Kebakaran di Tanjungpinang, Cerita Detik-detik Api Mulai Menjalar dan Karyawan Panik Selamatkan Diri
Eko Setiawan September 02, 2026 09:37 PM

TRIBUNBATAM.id, TANJUNGPINANG  - Maman alias Aman, salah satu pekerja di gudang barang bekas yang terbakar, terlihat gemetar saat menceritakan detik-detik awal terjadinya kebakaran di Tanjung Unggat, Kota Tanjungpinang, Kepulauan Riau (Kepri) Rabu (2/9/2026).

Dia dan teman-temannya memilih kabur dari lokasi untuk menyelamatkan diri agar tidak menjadi korban dalam musibah kebakaran tersebut.

Saat dimintai keterangan, wajahnya pucat dan nada bicara gugup, menyisakan rasa takut mendalam yang dirasakannya.

Gerak gerik pria 41 tahun itu sedikit kaku.
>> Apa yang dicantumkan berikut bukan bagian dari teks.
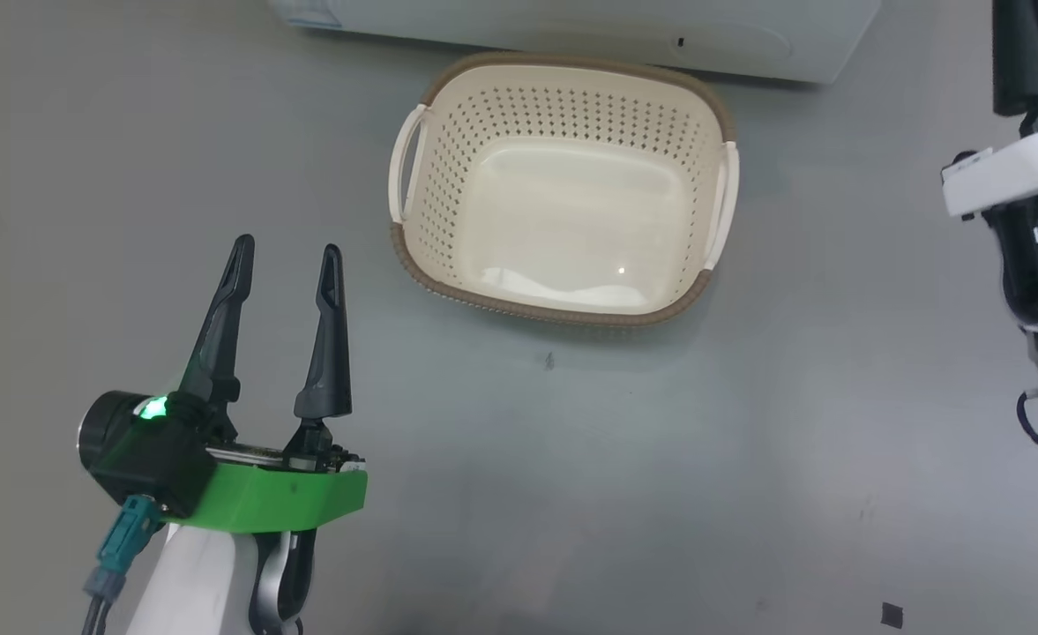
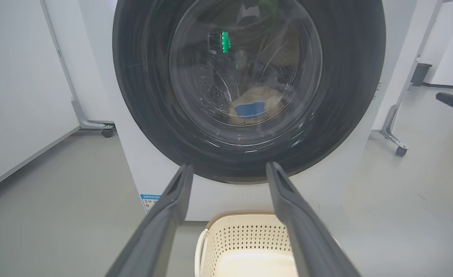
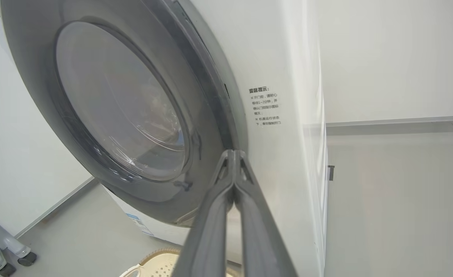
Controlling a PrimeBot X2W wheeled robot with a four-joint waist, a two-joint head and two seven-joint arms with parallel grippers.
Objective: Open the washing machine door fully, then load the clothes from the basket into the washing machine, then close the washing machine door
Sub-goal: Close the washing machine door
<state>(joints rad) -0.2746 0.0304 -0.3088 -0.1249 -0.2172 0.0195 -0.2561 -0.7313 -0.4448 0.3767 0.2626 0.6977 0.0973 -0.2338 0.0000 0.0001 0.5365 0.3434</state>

Dia sesekali mengusap kepalanya.

Dia berdiri tegap diantara barang bekas lain sembari melihat ke arah titik api.

Dia seakan tak percaya dengan apa yang telah terjadi. 

Sebelum kebakaran hebat kala itu hanya Aman dan admin di dalam gudang tersebut. 

Suasana siang itu memang terasa sangat panas. Tiba-tiba saja percikan api muncul dari kabel listrik, diduga akibat korsleting.

KEBAKARAN - Maman alias Aman, salah satu pekerja di gudang barang bekas yang terbakar, terlihat gemetar saat menceritakan detik-detik awal terjadinya kebakaran di Tanjung Unggat, Kota Tanjungpinang, Kepulauan Riau (Kepri) Rabu (2/9/2026).
KEBAKARAN - Maman alias Aman, salah satu pekerja di gudang barang bekas yang terbakar, terlihat gemetar saat menceritakan detik-detik awal terjadinya kebakaran di Tanjung Unggat, Kota Tanjungpinang, Kepulauan Riau (Kepri) Rabu (2/9/2026). (Tribun Batam/Ronnye Lodo Laleng)


 
"Percikan api dari kabel langsung menyambar dus-dus bekas yang ada di dekatnya. Saya sempat menyiram dengan air seadanya pakai ember, tapi api sudah terlalu cepat menjalar," kata Aman lemas.
 
Isi gudang berupa tumpukan barang bekas seperti plastik, botol galon, dan bahan mudah terbakar lainnya membuat api semakin meluas. 

Gudang tersebut selama ini digunakan untuk menampung barang bekas. Di sana barang bekas itu diolah dan di jual lagi dalam jumlah besar.

Semakin panasnya udara siang itu membuat kobaran api makin besar dan sulit dikendalikan.
 
Aman mengaku, selama dua tahun bekerja di gudang tersebut, kejadian seperti ini bukan kali pertama. 

Beberapa kali sebelumnya, percikan api sempat muncul, bahkan pernah aki meledak sendiri saat jam istirahat dan selalu berhasil ia padamkan sendiri. Namun kali ini berbeda.

Baca juga: Kebakaran di Tanjungpinang Bikin Cemas, Pemilik Gudang Datangkan Alat Berat Buat Mudahkan Pemadaman

"Saya sudah dua tahun kerja di sini. Sering terjadi hampir terbakar, tapi selalu bisa saya padamkan," akunya.
 
Melihat api sudah tak terkendali, Aman langsung berteriak meminta tolong. 

Ada tujuh pekerja yang sedang bertugas di area gudang, beberapa di antaranya sedang beristirahat.

Teriakan Aman membangunkan mereka, dan semuanya langsung bergegas menyelamatkan diri keluar dari bangunan yang mulai dilalap si jago merah itu.
 
"Saya berteriak tolong-tolong! Karyawan yang sedang tidur langsung terbangun dan kami semua lari menyelamatkan diri. Tidak sempat mengambil barang apa pun," bebernya. 
 
Kini, bangunan gudang itu tinggal puing-puing hangus. 

Aman dan rekan-rekannya hanya bisa berdiri memandang dari kejauhan, menyaksikan bangunan yang sudah rata dengan tanah.

Bangunan gudang itu terbuat dari seng dan kayu.

Mulai dari atap dan dinding pada umumnya menggunakan seng.

Kini api tersebut berhasil dipadamkan oleh petugas gabungan. (TRIBUNBATAM.id/ Ronnye Lodo Laleng).